Could you output exactly the lines running from the one containing "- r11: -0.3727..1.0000" to the final line of the listing below, leaving out pictures?

═══ Recorded data ═══

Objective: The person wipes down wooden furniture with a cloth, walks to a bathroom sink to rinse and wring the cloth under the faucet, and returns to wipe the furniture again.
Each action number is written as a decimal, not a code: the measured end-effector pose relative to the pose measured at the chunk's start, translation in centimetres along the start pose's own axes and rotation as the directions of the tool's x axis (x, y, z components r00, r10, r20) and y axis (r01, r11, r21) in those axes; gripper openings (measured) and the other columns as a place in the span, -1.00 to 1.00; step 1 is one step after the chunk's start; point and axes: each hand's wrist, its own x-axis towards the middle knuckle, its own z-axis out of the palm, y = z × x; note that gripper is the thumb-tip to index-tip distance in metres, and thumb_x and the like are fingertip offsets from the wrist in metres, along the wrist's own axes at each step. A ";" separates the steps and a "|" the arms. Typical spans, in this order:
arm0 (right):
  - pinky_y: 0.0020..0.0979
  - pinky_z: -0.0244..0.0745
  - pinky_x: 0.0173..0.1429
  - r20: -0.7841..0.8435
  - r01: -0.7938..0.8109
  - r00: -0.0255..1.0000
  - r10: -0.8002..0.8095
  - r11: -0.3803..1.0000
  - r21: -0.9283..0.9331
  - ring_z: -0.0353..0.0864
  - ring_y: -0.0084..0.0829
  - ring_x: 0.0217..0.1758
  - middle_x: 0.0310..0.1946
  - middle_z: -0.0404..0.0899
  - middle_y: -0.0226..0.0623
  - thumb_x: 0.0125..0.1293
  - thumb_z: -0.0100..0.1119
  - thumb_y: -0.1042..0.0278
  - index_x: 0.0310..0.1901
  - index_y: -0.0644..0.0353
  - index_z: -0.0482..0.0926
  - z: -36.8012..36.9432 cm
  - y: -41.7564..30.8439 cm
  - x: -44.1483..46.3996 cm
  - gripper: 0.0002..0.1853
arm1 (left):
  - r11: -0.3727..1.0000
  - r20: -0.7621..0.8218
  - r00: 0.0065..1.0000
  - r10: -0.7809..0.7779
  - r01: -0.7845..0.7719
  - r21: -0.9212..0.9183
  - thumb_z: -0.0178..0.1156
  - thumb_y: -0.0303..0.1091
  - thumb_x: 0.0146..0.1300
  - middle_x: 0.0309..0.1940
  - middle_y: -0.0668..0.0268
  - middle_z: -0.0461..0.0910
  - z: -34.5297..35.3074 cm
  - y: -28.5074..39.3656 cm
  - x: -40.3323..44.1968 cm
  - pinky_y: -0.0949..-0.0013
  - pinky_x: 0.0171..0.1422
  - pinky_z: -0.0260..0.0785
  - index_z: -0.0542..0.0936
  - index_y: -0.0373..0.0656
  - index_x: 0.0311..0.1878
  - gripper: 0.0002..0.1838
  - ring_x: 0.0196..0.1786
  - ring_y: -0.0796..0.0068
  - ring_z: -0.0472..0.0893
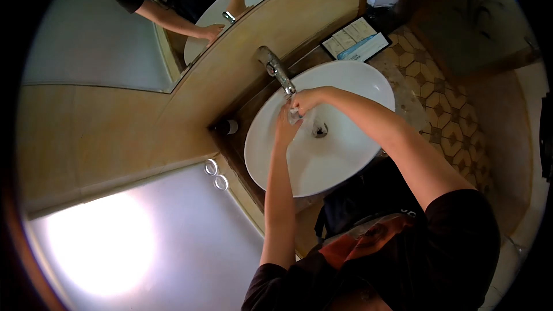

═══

Finished exercise:
  - r11: -0.3727..1.0000
  - r20: -0.7621..0.8218
  - r00: 0.0065..1.0000
  - r10: -0.7809..0.7779
  - r01: -0.7845..0.7719
  - r21: -0.9212..0.9183
  - thumb_z: -0.0178..0.1156
  - thumb_y: -0.0303..0.1091
  - thumb_x: 0.0146..0.1300
  - middle_x: 0.0309..0.1940
  - middle_y: -0.0668..0.0268
  - middle_z: -0.0461..0.0910
  - z: -34.5297..35.3074 cm
  - y: -28.5074..39.3656 cm
  - x: -40.3323..44.1968 cm
  - pinky_y: -0.0949..-0.0013
  - pinky_x: 0.0171..0.1422
  - pinky_z: -0.0260..0.0785
  - index_z: -0.0542..0.0936
  - index_y: -0.0373..0.0656
  - index_x: 0.0311..0.1878
  - gripper: 0.0002..0.1838
  - ring_x: 0.0196..0.1786
  - ring_y: -0.0796..0.0068
  - ring_z: -0.0472..0.0893

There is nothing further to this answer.